REDAKCJA • dawno temuTrrrrrrrrrrr… wybija 6.00 rano, błagalnym wzrokiem próbuję wyłączyć budzik. Niestety, upiorny alarm dalej dzwoni, a to oznacza kolejny dzień i pójście do pracy. Szybki prysznic, make-up. Upsss! Rozmazałam się jak zwykle - dzięki Bogu tusz do rzęs ma tę magiczną końcówkę z korektorem, wszystko pod kontrolą, batonik na drogę, o śniadaniu można pomarzyć i „bieg po zdrowie” do biura.
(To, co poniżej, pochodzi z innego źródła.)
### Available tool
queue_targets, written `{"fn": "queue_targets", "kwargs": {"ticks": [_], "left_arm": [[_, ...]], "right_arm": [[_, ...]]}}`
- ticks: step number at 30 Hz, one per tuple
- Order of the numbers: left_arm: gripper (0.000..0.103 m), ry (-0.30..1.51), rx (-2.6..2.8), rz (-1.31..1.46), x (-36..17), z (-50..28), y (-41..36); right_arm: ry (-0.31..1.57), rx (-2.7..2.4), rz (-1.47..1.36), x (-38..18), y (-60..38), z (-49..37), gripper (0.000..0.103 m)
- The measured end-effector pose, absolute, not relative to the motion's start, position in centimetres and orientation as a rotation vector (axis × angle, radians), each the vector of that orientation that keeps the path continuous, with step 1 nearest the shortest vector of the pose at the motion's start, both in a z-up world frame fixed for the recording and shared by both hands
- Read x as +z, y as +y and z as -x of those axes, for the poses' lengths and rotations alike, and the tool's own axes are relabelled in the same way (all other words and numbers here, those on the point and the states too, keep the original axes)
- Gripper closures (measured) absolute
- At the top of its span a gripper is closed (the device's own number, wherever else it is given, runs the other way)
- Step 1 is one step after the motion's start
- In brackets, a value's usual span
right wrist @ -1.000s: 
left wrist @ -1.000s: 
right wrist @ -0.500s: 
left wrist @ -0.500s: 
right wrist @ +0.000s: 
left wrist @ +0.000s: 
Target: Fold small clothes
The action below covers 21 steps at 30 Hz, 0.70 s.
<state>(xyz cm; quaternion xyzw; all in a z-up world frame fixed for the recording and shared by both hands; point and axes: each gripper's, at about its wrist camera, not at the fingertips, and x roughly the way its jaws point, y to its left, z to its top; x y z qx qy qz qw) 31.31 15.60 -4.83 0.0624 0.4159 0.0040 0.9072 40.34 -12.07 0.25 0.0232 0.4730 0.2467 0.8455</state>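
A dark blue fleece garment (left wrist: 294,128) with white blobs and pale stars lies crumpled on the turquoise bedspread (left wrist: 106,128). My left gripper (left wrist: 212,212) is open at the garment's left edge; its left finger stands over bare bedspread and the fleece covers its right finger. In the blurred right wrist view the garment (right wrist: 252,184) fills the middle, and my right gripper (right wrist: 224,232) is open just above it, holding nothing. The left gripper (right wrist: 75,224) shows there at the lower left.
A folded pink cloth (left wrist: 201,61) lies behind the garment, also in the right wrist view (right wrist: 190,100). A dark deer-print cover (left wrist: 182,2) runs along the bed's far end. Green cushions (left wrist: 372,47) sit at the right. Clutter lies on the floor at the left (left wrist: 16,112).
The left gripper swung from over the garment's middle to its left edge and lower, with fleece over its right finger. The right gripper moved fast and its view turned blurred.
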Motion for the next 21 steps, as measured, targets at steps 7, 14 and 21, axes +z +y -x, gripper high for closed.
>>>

Szybkie uprzątnięcie papierów, rzut oka na agendę i nagle za plecami słyszę znajomy głos:
— Cześć Kochana!
No tak – oczywiście moja „ulubiona” koleżanka z pracy Gosia nie mogła mnie zawieść i od rana złośliwie się podlizuje. Mam ochotę czasami ją udusić. Ona nigdy nie skrytykuje wprost. W pierwszej chwili jej uwaga brzmi prawie jak komplement, tylko, że to „prawie” robi wielką różnicę. Z wielką lubością wbija mi te gwoździe do trumny, najlepiej w obecności całego działu, a jeszcze lepiej mojej szefowej. Nigdy nie wiem, co mam zrobić ze sobą w takim momencie.
Koło południa mieliśmy spotkanie działowe – omówienie tego co robimy w sprawie kilku kluczowych klientów i powiedziałam dość kategorycznie, że należy jednemu z nich zdecydowanie odmówić współpracy przy takich warunkach, jakie nam postawił. Oczywiście tracimy w tym momencie kupę kasy — taki drobny szczegół.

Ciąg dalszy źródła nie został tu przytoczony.